Whenever the rainbow appears in the clouds, I will see it and remember the everlasting covenant between God and all living creatures of every kind on the earth." Genesis 9:13

Wednesday, August 15, 2007

If only I were this popular in high school

One of the good things about being an OT is that around here we're desperately needed. I've talked about this before.

Never did I realize this so much as today.

(Sitting on exam table while PT looks at my leg)
PT (getting confused because my form is filled out in therapist-ese and I'm talking it as well and he hasn't looked at my chart (big mistake)): So what do you do?
Me: I'm an OT.
PT: Oh. WOW. (Talk shop for a while)

Another PT that I know walks by, comes over, and chats with me for a couple minutes. He asks if I want a job, I laugh, he tells me he's serious, they need someone badly. I say that I'm actually watching for nearer positions, so maybe. Everyone got serious then. I got a tour of their OT facilities and everything.

Emilijie, I totally know what you like OP so much. Quiet. Decreased stimuli. Space. It was the antithesis of what I've always known.

The assistant was even more excited that I'm experienced, until I admitted it's not at all outpatient. Outpatient is so far from 7 years of geriatrics I wouldn't even attempt it without a lot of refresher training (and initial teaching; when I went to school there was this little veer away from teaching OTs modalities that has been undone in the last few years, but I can't officially do them except the easy ones.)

Nonetheless, it was kind of funny.

2 comments:

Jean Grey said...

The laws regarding modalities vary by state. I took one intro continuing ed course, and then learned the rest from PT's. I do want to take further coursework in modalities, things like using stim for wound healing and edema. But I really think OT's have put ourselves at a very big disadvantage by not learning modalities. And I think we do a diservice to our patients by not having this in our "tool kit." Even in inpatient- I did lots of NMES for stroke rehab.

Just Me said...

We don't have a law saying we can't do modalities, and I have actually done some when I had a PT I trusted to supervise me and help me learn (I knew it was done right). But I won't do it without being trained just in case something legal ever happens.

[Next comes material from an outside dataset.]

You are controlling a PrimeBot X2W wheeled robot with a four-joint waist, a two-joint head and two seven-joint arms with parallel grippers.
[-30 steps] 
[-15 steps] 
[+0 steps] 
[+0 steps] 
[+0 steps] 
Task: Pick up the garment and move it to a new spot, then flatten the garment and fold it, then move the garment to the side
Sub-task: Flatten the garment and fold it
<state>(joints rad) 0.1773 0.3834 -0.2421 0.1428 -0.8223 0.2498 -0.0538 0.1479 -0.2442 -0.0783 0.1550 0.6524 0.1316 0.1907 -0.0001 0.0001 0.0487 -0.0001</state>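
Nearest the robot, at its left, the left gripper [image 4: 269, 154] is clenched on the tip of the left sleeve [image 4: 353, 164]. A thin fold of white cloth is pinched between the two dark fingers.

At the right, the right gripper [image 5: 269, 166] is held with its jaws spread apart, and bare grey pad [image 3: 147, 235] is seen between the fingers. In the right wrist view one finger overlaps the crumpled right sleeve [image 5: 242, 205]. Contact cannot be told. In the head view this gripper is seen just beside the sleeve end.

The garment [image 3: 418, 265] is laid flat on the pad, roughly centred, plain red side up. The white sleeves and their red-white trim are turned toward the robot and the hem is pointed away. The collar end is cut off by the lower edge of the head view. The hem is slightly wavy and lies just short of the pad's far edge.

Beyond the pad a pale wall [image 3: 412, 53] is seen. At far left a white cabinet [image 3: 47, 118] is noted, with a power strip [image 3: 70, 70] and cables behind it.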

Plus way back before I even wanted to be a therapist I had a PT who did ultrasound on my knee. The anatomy of my knee is very altered and I don't think he took that into consideration. I kept complaining of the ultrasound hurting/aching/feeling weird. He told me it shouldn't. The end. Years later I figured out that he was assuming the anatomy was normal and ultrasounding right on bone. (I have had surgically severed tendons).

In geriatrics modalities don't come up all that often. Mainly I want to use ultrasound for shoulders and necks. I have had training in anodyne and very successfully treated contractures with it. I'd love to have that available, but it's not common.

Oh well. Supper calls.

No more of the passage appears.